In the current flood of affordable media players, the Xtreamer claims to be 'the cheapest way to play and stream HD (MKV H.264) movies or user-generated videos, listen to high-quality digital music and show high-resolution slideshows of your family photos on your TV'.
In effect, it's a very flexible multimedia player that sits on your network, talks to your PC, and streams media to any networked or AV device. It's basically a lightweight plastic drive enclosure with AV, USB and LAN connections.
You fit a 2.5in SATA hard drive of your choice up to 500GB, although we fitted a 640GB Western Digital drive, which seemed to work fine.
A bundled remote control handset is used to navigate through a series of clear, colourful onscreen menus. Format support is comprehensive, including MPEG-1/-2/-4, VOB, MKV, FLV, XviD, MP3, WAV, WMA, and FLAC.
By default, Xtreamer supports Web services including YouTube, Picasa, Yahoo Video and CNN, BBC Podcasts and RSS feeds including Yahoo News; presumably this will expand with time.
Sockets include a 1080p-capable HDMI v1.3 output, USB 2.0 host which can be used to expand memory up to 3Tb, a USB 2.0 slave, and an Ethernet 10/100 connection for networking.

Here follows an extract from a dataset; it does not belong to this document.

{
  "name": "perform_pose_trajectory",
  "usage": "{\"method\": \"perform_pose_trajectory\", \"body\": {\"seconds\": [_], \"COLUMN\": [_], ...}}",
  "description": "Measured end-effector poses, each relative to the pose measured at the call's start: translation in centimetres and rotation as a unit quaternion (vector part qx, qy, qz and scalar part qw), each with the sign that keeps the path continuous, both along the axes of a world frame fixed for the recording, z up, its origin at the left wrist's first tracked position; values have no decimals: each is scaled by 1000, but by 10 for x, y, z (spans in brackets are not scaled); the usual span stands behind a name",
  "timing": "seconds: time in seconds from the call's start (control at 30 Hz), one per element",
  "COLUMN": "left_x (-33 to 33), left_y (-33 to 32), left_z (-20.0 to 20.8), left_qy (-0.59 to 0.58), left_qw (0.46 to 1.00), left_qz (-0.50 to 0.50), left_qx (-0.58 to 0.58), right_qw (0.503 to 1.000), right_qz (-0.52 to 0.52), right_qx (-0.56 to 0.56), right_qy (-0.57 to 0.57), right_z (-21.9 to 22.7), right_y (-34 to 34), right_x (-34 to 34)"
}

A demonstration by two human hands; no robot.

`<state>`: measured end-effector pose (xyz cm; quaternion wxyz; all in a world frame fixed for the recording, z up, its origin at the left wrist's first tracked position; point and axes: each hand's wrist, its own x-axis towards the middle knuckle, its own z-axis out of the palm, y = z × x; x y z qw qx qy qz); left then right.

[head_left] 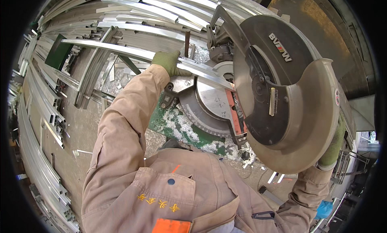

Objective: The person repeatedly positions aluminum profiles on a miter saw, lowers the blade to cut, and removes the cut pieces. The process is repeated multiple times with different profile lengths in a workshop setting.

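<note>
In a green work glove, my left hand [166,63] is closed round a long silver aluminium profile [121,49]. The bar runs from the far left across the saw table, and its right end lies beside the blade housing. My right hand [335,146], also gloved in green, is at the right behind the guard [310,124] of a miter saw; its fingers are hidden. The dark saw head [278,47] stands over the round saw base [215,102], which carries an angle scale and a red insert [237,114].
Metal shavings [181,126] cover the green stand under the saw. Stacks of aluminium profiles [161,9] fill the back, and more profiles [42,152] lie along the left. A bundle of bars [92,73] crosses beneath the held profile. A blue bag [324,209] is at lower right.
</note>
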<state>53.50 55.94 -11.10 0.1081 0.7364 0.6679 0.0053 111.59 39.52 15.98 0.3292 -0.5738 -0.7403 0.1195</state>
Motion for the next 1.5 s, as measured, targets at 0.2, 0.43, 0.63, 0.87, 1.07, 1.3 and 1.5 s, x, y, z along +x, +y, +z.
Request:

An optional extra is a Wi-Fi 802.11n USB antenna kit, so you can do all this wirelessly, although I wouldn't expect a reliable HD performance without a wired connection.
Overall, the Xtreamer is affordable, supports a wide range of formats, and is very easy to use.
It also offers basic Web support as standard, and wireless as an option, putting it in a good position compared to competing media streamers.
However, high-def junkies be warned, the Xtreamer doesn't yet support BDMV, the Blu-ray disc structure, though it seems likely this will be added by an update.
Also, you might find the fan noise to be intrusive – a cooler kit is an optional extra.